— Task prompt —
Give the listing again in full, matching it character for character.

========================================

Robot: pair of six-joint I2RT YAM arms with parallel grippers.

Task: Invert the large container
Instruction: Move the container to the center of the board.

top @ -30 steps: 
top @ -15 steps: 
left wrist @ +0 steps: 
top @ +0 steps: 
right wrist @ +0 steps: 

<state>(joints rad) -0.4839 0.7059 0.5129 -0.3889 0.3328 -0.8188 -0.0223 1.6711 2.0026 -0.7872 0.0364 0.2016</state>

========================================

— Solution —
Robot: pair of six-joint I2RT YAM arms with parallel grippers.

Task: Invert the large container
Instruction: Move the container to the center of the board.

top @ -30 steps: 
top @ -15 steps: 
left wrist @ +0 steps: 
top @ +0 steps: 
right wrist @ +0 steps: 

<state>(joints rad) -0.4839 0.7059 0.5129 -0.3889 0.3328 -0.8188 -0.0223 1.6711 2.0026 -0.7872 0.0364 0.2016</state>

This completes the output.